As a generation of gay and lesbian people ages, memories of worse — and better — times swirl
David Perry recalls being young and gay in 1980s Washington D.C. and having 'an absolute blast.' He was fresh out of college, raised in Richmond, Virginia, and had long viewed the nation's capital as 'the big city' where he could finally embrace his true self.
He came out of the closet here, got a job at the National Endowment for the Arts where his boss was a gay Republican, and 'lost my virginity in D.C. on August 27, 1980,' he says, chuckling.
The bars and clubs were packed with gay men and women — Republican and Democrat — and almost all of them deep in the closet.
'There were a lot of gay men in D.C., and they all seemed to work for the White House or members of Congress. It was kind of a joke. This was pre-Internet, pre-Facebook, pre-all of that. So people could be kind of on the down-low. You would run into congresspeople at the bar,' Perry says. 'The closet was pretty transparent. It's just that no one talked about it.'
He also remembers a billboard near the Dupont Circle Metro station with a counter ticking off the total number of of AIDS deaths in the District of Columbia.
'I remember when the number was three,' says Perry, 63.

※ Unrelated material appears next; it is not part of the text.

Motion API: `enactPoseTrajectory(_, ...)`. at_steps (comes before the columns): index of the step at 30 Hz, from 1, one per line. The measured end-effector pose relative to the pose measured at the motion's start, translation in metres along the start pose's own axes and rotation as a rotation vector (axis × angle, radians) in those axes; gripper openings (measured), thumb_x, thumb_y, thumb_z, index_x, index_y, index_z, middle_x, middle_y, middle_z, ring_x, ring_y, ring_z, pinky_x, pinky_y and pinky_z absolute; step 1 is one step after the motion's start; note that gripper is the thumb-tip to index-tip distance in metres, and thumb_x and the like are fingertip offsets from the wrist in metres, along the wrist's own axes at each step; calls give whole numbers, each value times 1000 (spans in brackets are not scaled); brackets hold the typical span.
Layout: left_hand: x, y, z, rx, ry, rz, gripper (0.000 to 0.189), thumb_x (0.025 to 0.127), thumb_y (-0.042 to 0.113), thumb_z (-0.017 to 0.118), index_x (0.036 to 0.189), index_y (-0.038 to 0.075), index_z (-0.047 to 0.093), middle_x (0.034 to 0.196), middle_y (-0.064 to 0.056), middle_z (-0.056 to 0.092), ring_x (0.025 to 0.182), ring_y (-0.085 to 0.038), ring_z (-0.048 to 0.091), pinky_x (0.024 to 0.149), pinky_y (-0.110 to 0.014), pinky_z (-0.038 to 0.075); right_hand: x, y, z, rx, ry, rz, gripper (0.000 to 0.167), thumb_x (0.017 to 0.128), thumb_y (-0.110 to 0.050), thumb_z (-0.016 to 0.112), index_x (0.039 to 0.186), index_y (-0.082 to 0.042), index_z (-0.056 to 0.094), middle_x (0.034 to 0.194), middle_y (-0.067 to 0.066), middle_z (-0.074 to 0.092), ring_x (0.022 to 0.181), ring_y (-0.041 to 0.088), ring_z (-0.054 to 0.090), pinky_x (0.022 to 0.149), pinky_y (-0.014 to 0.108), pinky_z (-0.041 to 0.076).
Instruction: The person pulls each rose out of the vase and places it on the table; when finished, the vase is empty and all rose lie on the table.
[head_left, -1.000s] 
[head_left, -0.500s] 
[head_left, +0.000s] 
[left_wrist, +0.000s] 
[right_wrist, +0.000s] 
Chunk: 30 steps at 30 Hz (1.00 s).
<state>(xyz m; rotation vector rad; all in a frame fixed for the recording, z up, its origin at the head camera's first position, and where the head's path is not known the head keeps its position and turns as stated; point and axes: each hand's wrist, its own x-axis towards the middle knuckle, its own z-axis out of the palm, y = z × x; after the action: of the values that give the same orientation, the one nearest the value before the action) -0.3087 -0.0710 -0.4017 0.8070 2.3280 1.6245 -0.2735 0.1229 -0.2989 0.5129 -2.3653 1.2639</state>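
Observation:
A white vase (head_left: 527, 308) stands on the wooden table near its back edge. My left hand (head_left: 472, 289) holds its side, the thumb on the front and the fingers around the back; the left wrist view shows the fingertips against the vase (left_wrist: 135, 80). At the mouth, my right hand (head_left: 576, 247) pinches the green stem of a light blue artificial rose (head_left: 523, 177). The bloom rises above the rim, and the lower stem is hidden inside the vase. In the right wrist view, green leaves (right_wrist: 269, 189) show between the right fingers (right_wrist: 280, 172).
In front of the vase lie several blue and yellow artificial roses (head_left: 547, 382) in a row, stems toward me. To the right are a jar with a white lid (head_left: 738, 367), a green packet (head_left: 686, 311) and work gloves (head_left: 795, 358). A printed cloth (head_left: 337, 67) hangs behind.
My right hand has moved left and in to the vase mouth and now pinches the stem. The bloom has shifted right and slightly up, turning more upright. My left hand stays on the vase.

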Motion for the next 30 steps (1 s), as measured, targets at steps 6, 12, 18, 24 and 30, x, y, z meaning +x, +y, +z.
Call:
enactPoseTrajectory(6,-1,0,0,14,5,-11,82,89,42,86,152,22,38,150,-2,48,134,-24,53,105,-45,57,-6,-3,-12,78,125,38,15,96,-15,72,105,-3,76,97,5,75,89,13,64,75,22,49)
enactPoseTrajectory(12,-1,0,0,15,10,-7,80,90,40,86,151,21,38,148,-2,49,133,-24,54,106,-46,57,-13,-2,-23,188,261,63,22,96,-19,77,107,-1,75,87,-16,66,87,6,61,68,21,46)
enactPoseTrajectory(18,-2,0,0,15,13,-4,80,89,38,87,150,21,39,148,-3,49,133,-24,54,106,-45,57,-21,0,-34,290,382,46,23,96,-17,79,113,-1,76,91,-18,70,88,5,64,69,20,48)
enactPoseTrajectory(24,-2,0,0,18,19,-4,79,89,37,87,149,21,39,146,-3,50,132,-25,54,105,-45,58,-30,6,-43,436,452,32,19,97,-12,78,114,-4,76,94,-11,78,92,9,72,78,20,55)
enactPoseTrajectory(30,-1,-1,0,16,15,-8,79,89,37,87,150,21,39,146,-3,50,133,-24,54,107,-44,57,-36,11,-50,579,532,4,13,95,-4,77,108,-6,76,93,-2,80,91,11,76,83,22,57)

Now Perry, a public relations professional in San Francisco, is part of a generation that can find itself overshadowed amidst the after-parties and DJ sets of World Pride, which wraps up this weekend with a two-day block party on Pennsylvania Avenue. Advocates warn of a quiet crisis among retirement-age LGBTQ+ people and a community at risk of becoming marginalized inside their own community.
'It's really easy for Pride to be about young people and parties,' says Sophie Fisher, LGBTQ program coordinator for Seabury Resources for Aging, a company that runs queer-friendly retirement homes and assisted-living facilities and which organized a pair of Silver Pride events last month for LGBTQ+ people over age 55.
These were 'the first people through the wall' in the battle for gay rights and protections, Fisher says. Now, 'they kind of get swept under the rug.'
Loneliness and isolation
The challenges and obstacles for elderly LGBTQ+ people can be daunting.
'We're a society that really values youth as is. When you throw in LGBTQ on top of that, it's a double whammy,' says Christina Da Costa of the group SAGE — Services and Advocacy for Gay, Lesbian, Bisexual and Transgender Elders. 'When you combine so many factors, you have a population that's a lot less likely to thrive than their younger brethren.'
Older LGBTQ+ people are far more likely to have no contact with their family and less likely to have children to help care for them, Da Costa says. Gay men over 60 are the precise generation that saw their peer group decimated by AIDS. The result: chronic loneliness and isolation.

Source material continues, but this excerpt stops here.